The most comprehensive of the new providers is the Behavioral Health Services Organization (BHSO), which is authorized to provide a comprehensive array of mental health and substance abuse disorder services. Under a BHSO license, this provider may offer the gamut of services including residential and outpatient services as well as physician services for medically assisted treatment of addiction, which may include both buprenorphine treatments and the extended release injectable Vivitrol.
While providers scramble to form BHSOs and related entities, DMS is struggling to address reimbursement issues. The new law also specifically exempts residential substance use disorder treatment programs from certificate of need requirements thereby eliminating an expensive regulatory hurdle for implementation and encouraging new facilities.
When DMS promulgates the necessary regulations to expand Medicaid coverage, behavioral health physicians that treat substance abuse disorders may finally see the recognition of the growing need for these types of new and innovative therapies to combat drug addiction.
Many hurdles for physicians that provide medication assisted treatments remain, however. For example, the current Medicaid fee schedule payment for substance abuse services still only pays $21.53 for physician visit.

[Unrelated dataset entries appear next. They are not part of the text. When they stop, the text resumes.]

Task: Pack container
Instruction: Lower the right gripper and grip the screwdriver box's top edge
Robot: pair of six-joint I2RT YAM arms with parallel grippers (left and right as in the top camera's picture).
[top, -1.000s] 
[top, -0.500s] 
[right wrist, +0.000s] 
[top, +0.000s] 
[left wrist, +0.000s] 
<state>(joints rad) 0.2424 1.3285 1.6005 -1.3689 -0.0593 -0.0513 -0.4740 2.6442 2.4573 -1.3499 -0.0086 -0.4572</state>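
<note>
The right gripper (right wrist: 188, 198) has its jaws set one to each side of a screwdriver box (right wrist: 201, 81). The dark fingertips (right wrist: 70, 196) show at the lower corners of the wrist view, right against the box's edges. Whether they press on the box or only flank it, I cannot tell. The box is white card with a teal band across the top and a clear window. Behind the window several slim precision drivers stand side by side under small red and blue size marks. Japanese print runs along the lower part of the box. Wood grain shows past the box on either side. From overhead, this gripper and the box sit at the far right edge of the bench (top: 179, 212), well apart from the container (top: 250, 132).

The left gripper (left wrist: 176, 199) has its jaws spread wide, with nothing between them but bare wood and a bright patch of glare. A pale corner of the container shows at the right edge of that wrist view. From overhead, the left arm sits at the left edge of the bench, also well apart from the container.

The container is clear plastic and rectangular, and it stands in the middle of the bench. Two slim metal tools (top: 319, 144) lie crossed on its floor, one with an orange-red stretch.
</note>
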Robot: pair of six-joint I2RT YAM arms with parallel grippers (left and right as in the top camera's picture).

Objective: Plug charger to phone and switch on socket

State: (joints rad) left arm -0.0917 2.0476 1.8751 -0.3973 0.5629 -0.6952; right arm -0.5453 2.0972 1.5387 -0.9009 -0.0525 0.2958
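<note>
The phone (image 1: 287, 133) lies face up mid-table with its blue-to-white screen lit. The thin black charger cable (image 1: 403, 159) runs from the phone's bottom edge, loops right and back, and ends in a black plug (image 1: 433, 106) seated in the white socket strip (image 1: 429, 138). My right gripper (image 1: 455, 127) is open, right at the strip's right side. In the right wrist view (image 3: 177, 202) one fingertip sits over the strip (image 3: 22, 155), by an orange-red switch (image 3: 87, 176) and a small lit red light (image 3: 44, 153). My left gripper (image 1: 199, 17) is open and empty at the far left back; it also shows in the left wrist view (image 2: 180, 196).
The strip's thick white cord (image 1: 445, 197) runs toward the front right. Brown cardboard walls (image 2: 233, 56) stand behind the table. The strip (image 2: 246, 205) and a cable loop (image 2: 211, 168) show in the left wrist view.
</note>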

Compare this to the enhanced rate for administering a flu vaccine – currently $15.30 – for a more complete understanding of the inadequate reimbursement rate for buprenorphine therapy in particular, a therapy that requires special DEA registration, the development of protocols, extensive examination and documentation of a patient’s history of addiction, and administrative burdens. Federal law limits the number of patients a single physician can treat with Buprenorphine as well, starting at 30 in the first year and maximum of 100 thereafter.
Physicians were once able to set up a separate, non-Medicaid practice to treat patients directly in a cash-only transaction; recent changes to Medicaid’s regulations have abolished this practice. Any Medicaid participating physician who sees a Medicaid recipient for a Medicaid-covered service must charge Medicaid for the service, regardless of whether the services are performed for another company or at another location that is not enrolled in Medicaid.
Physicians working to meet the standards and specifications in the regulations, with all attendant infrastructure necessary to implement the specific timelines and standards of administration of this medication-assisted therapy, may not be able to survive in a private practice dedicated solely to prescribing buprenorphine at such low reimbursement rates.
–Lisa English Hinkle is with McBrayer, McGinnis, Leslie & Kirkland.